● Exercise:
Reproduce the data below exactly. Skip the pictures.

● Data section:
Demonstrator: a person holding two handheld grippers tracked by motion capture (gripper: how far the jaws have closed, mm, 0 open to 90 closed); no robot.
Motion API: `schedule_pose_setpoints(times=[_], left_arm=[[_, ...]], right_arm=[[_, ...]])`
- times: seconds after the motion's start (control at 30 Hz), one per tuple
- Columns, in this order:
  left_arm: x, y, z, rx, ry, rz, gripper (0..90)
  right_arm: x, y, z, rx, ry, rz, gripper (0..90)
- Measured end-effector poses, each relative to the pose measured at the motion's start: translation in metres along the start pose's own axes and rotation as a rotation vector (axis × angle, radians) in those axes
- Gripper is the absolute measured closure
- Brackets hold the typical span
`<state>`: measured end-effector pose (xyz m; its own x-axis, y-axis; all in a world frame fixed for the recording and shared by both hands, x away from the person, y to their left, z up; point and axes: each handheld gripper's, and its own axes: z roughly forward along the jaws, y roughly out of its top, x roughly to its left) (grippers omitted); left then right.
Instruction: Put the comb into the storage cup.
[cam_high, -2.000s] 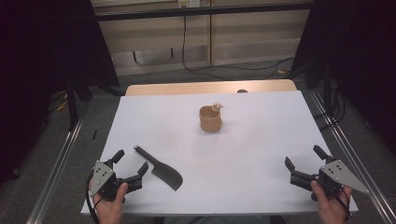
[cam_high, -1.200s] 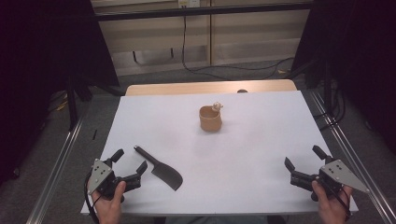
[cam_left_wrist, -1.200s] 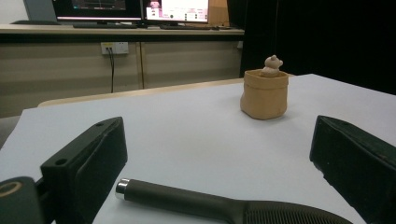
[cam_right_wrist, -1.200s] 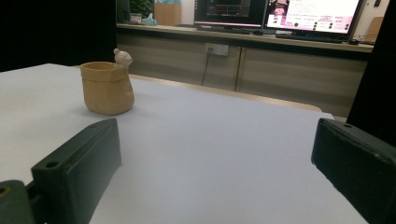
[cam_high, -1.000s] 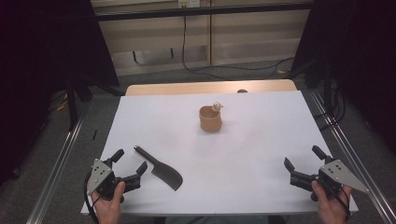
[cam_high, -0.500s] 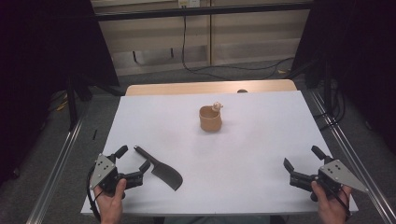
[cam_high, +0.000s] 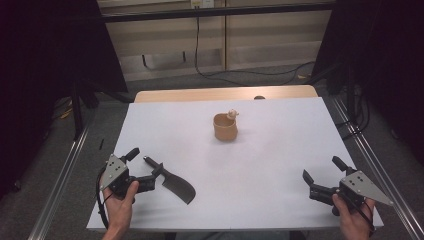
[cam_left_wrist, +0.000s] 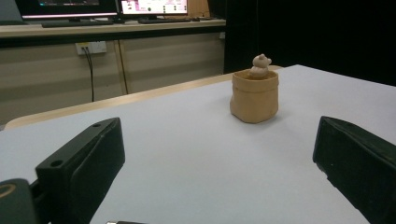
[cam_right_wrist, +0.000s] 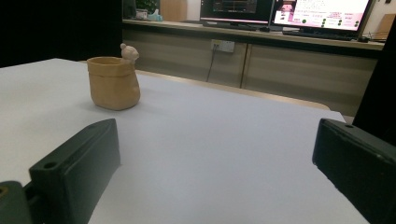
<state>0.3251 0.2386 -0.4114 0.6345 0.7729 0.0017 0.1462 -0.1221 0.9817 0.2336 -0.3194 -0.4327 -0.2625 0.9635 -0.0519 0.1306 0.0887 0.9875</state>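
Note:
A tan cup (cam_high: 225, 128) with a small bear figure (cam_high: 232, 114) on its rim stands upright on the white table top (cam_high: 280, 160), a little beyond the middle. A black cleaver-shaped knife (cam_high: 176, 185) lies flat at the front left, its handle (cam_high: 149, 161) pointing away from me. My left gripper (cam_high: 144, 164) is open and low over the table, and from above the handle end lies between its jaws. My right gripper (cam_high: 322, 169) is open at the front right with nothing in it. The cup (cam_left_wrist: 254, 95) shows far ahead between the left gripper's (cam_left_wrist: 219, 140) jaws. It also shows as the cup (cam_right_wrist: 113, 83) to the left of the right gripper (cam_right_wrist: 217, 140).
A strip of wooden table (cam_high: 225, 94) sticks out behind the white top. Metal rails (cam_high: 65, 172) (cam_high: 372, 165) run along both sides. A cable (cam_high: 240, 72) lies on the floor behind. A counter with monitors (cam_right_wrist: 322, 14) stands far back.
My left gripper has moved forward and slightly right, so that its jaws now flank the knife's handle end. The right gripper has barely shifted. Cup and knife lie as before.

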Motion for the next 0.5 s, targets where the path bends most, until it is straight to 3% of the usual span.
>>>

● Response below:
Demonstrator: a person holding two handheld grippers tracked by motion capture (gripper: how far the jaws have closed, mm, 0 open to 90 closed); no robot.
Motion API: `schedule_pose_setpoints(times=[_], left_arm=[[_, ...]], right_arm=[[_, ...]])`
- times: seconds after the motion's start (control at 30 Hz), one per tuple
- Columns, in this order:
  left_arm: x, y, z, rx, ry, rz, gripper (0..90)
  right_arm: x, y, z, rx, ry, rz, gripper (0..90)
- Measured end-effector poses, each relative to the pose measured at the motion's start: translation in metres along the start pose's own axes and rotation as a rotation vector (axis × angle, radians) in those axes
- Gripper is the absolute measured closure
- Brackets hold the typical span
`<state>`: measured end-effector pose (xyz m; its own x-axis, y-axis; all in a world frame fixed for the recording and shared by both hands, x away from the person, y to their left, z up; point and axes: each handheld gripper's, and its own axes: z roughly forward along the jaws, y roughly out of its top, x roughly to its left) (grippers omitted); left then right.
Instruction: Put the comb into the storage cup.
[cam_high, -2.000s] 
[cam_high, -1.200s] 
[cam_left_wrist, -1.200s] 
[cam_right_wrist, -1.200s] 
[cam_high, -1.000s] 
[cam_high, -0.500s] 
[cam_high, +0.000s] 
[cam_left_wrist, +0.000s] 
[cam_right_wrist, +0.000s] 
<state>0.3251 0.2386 -0.4114 0.6345 0.7729 0.0017 0.1462 -0.1221 0.9817 0.2336 -0.3194 -0.4327 -0.2625 0.9635 -0.0519 0.1306 0.0887 0.9875</state>
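Note:
A tan cup (cam_high: 225, 128) with a small bear figure (cam_high: 232, 114) on its rim stands upright on the white table top (cam_high: 280, 160), a little beyond the middle. A black cleaver-shaped knife (cam_high: 176, 185) lies flat at the front left, its handle (cam_high: 149, 161) pointing away from me. My left gripper (cam_high: 144, 164) is open and low over the table, and from above the handle end lies between its jaws. My right gripper (cam_high: 322, 169) is open at the front right with nothing in it. The cup (cam_left_wrist: 254, 95) shows far ahead between the left gripper's (cam_left_wrist: 219, 140) jaws. It also shows as the cup (cam_right_wrist: 113, 83) to the left of the right gripper (cam_right_wrist: 217, 140).
A strip of wooden table (cam_high: 225, 94) sticks out behind the white top. Metal rails (cam_high: 65, 172) (cam_high: 372, 165) run along both sides. A cable (cam_high: 240, 72) lies on the floor behind. A counter with monitors (cam_right_wrist: 322, 14) stands far back.
My left gripper has moved forward and slightly right, so that its jaws now flank the knife's handle end. The right gripper has barely shifted. Cup and knife lie as before.
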
Motion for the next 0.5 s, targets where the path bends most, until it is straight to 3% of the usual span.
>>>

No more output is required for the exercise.